Monday, Mar. 18, 1935

"The Pied Pipers"

"The Pied Pipers" All last week the nation's attention was held fast by the performance of two politicians, a priest and a onetime plow manufacturer. No public issue of any consequence was involved. No principle was at stake. No precedent was established. No scandal was exposed. Yet the man-in-the-street watched and listened with the same fascination that would make him pause to witness a dog fight. When the fusillade of vilification, obloquy, traducement and backbiting ceased, the chief result seemed to be that Senator Huey Pierce ("Kingfish") Long had received the most thundering mass of publicity that had come to him in his whole lively career.

At the Banquet. The whole row was started by General Hugh S. Johnson. Having written the Blue Eagle's biography for the Saturday Evening Post, he was now about to launch his own in Redbook Magazine, which more than 20 years ago printed stories by Lieut. Hugh Johnson entitled "The Suffragette Sergeant" and "Fate's Fandango." As a send-off for the series, Redbook gave Autobiographer Johnson a banquet at the Waldorf-Astoria in Manhattan. The General paid for his meal with a speech.

Taking as his title "The Pied Pipers," and as his text the anti-Administration outpourings of Rev. Charles Coughlin and Senator Long, Hugh Johnson cried: "You can laugh at Father Coughlin--you can snort at Huey Long--but this country was never under a greater menace. ... It is somebody time for somebody to get up on his hind legs and howl !" Up on his hind legs was precisely where General Johnson got and howl he did at the radio pastor of Detroit's Shrine of the Little Flower: "While I do not for a moment compare Father Coughlin with Talleyrand, it is no exaggeration to say that, through the doorway of his priestly office, covered in his designs by the sanctity of the robe he wears. Father Coughlin, by the cheap strategy of appealing to the envy of those who have nothing for those who have something, has become the active political head of an active political party. ... I think that makes him another bad fish in the net of Holy Church."

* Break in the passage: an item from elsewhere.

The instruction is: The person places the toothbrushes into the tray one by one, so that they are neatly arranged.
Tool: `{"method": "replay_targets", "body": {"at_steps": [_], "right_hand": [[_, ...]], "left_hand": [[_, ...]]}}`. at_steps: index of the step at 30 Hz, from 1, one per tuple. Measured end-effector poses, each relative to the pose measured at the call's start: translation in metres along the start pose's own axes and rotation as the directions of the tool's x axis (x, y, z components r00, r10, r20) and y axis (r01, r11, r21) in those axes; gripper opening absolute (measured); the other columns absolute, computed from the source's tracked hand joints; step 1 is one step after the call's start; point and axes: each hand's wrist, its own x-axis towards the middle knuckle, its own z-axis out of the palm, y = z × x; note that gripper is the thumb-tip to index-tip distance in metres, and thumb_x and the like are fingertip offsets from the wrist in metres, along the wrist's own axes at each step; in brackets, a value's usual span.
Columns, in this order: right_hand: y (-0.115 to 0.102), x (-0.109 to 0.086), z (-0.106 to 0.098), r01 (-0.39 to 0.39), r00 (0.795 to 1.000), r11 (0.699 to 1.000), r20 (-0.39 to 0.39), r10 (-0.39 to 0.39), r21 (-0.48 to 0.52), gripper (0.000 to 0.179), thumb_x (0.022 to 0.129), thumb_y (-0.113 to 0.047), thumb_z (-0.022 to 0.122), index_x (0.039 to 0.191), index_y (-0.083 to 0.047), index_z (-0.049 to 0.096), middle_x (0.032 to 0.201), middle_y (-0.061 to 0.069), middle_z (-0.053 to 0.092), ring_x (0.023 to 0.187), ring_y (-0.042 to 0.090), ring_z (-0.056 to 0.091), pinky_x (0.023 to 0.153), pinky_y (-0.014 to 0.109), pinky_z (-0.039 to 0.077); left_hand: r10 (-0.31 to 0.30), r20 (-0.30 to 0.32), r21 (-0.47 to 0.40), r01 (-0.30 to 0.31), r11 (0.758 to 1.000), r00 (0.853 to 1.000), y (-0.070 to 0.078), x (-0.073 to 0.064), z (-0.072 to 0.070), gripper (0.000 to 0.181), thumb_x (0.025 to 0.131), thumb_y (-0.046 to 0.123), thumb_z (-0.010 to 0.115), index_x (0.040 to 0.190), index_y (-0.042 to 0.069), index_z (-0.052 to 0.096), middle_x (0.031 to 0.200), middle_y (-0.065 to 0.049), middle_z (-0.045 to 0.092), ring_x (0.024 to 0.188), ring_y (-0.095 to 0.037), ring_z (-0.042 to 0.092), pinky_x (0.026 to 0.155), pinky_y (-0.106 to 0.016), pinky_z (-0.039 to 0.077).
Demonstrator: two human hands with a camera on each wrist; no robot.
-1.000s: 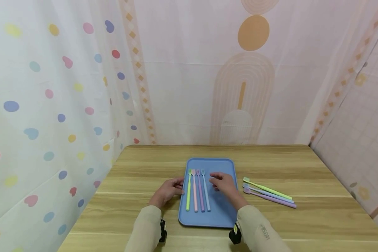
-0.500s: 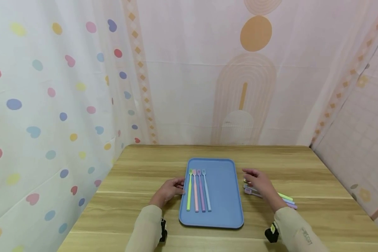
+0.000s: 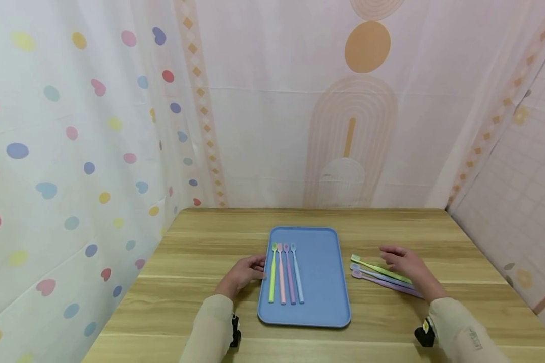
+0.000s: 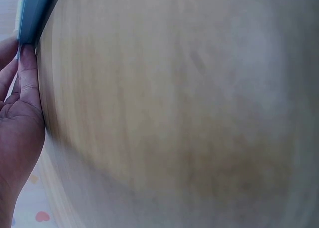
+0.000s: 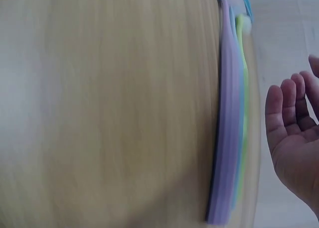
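Observation:
My left hand holds the left rim of a blue tray, thumb at the rim and fingers along its side. The left wrist view shows those fingers against the tray edge. On the tray lie a yellow-green toothbrush, a pink one, a purple one and a light blue one, side by side. Above the handles of three loose toothbrushes, yellow-green, blue and purple, hovers my right hand, fingers loosely bent and holding nothing.
The wooden table carries the tray near its middle, with the loose toothbrushes to the right of it. A patterned curtain hangs behind the table, and a dotted one on the left.
My right hand has moved right, from over the tray to over the handles of the loose toothbrushes. My left hand, the tray and the toothbrushes stay where they were.

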Motion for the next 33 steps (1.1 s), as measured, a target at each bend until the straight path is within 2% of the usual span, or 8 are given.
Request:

As to Father Coughlin's investments in silver on behalf of his Radio League of the Little Flower while he was preaching remonetization, the General stormed: "When a priest vowed to poverty and preaching to the poor flays the faith of a people to advance a monetary interest-- his own or another--you can about conclude that Judas Iscariot was just a poor piker."

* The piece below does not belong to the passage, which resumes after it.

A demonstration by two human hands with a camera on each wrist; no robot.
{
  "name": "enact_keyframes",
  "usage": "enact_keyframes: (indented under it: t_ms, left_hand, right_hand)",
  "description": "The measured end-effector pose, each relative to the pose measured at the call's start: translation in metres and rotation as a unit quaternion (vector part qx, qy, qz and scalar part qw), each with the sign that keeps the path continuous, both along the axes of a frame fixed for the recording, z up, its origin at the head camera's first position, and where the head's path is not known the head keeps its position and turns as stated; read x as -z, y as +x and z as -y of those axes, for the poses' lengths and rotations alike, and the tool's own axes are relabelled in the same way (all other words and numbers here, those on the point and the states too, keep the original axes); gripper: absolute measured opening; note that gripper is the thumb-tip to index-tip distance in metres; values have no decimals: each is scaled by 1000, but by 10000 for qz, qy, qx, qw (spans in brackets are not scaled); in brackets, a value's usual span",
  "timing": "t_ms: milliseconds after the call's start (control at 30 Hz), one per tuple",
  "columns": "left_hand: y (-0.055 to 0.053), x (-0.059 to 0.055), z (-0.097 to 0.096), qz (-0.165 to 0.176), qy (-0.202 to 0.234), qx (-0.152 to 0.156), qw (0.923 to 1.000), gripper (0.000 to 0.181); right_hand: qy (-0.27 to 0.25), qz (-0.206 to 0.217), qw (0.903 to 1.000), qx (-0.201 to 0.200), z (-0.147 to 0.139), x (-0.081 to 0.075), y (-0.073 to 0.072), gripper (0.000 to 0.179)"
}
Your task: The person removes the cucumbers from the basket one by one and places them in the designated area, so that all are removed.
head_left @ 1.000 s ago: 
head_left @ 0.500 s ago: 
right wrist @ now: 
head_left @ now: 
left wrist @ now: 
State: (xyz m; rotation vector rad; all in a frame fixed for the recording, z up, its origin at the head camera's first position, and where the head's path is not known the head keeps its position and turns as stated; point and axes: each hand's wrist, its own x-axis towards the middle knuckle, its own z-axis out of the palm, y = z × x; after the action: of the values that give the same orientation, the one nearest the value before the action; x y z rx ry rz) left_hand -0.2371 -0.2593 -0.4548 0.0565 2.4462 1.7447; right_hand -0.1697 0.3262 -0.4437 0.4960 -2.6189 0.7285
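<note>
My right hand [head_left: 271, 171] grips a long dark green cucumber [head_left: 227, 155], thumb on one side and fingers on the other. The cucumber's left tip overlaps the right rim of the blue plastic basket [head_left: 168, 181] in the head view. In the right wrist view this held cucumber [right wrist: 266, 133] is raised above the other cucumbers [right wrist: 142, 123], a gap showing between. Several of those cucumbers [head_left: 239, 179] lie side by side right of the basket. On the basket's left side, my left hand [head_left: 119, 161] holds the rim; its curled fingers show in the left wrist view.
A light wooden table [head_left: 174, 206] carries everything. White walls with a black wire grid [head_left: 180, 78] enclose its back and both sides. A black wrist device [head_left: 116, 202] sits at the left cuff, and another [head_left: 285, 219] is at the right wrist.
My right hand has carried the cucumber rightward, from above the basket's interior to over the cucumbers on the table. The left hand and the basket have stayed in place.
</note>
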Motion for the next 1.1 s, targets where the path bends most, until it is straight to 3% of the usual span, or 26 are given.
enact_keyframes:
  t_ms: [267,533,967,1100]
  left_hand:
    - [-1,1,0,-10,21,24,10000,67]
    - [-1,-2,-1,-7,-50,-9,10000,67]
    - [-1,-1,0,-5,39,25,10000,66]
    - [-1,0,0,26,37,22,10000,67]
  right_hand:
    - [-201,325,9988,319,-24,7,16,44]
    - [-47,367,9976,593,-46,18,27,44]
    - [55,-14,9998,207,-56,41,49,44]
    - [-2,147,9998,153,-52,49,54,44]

Enveloping Huey Long in a verbal flank movement, the General continued: "Of recent months there has been an open alliance between the great Louisiana demagogue and this political padre. . . . These two patriots may have been reading last summer's lurid story about an American Hitler riding into Washington at the head of troops. That would be definite to Huey because he knows what part of the horse he can be. . .

"We expect politics to make strange bedfellows, but if Father Coughlin wants to engage in political bundling with Huey Long, or any other demagogue, it is only a fair first move to take off his Roman cassock. . . .

"Between the team of Huey and the Priest, we have the whole bag of crazy or crafty tricks possessed by any Mad Mullah or dancing dervish who ever incited a tribe or people through illusion to its doom--Peter the Hermit, Napoleon Bonaparte, Sitting Bull, William Hohenzollern, the Mahdi of the Sudan, Hitler, Lenin, Trotsky and the Leatherwood God--here they are--all boiled down to two with the radio and the newsreels to make them effective and if you don't believe they are dangerous . . . you don't know the temper of this country in this continued moment of distress!"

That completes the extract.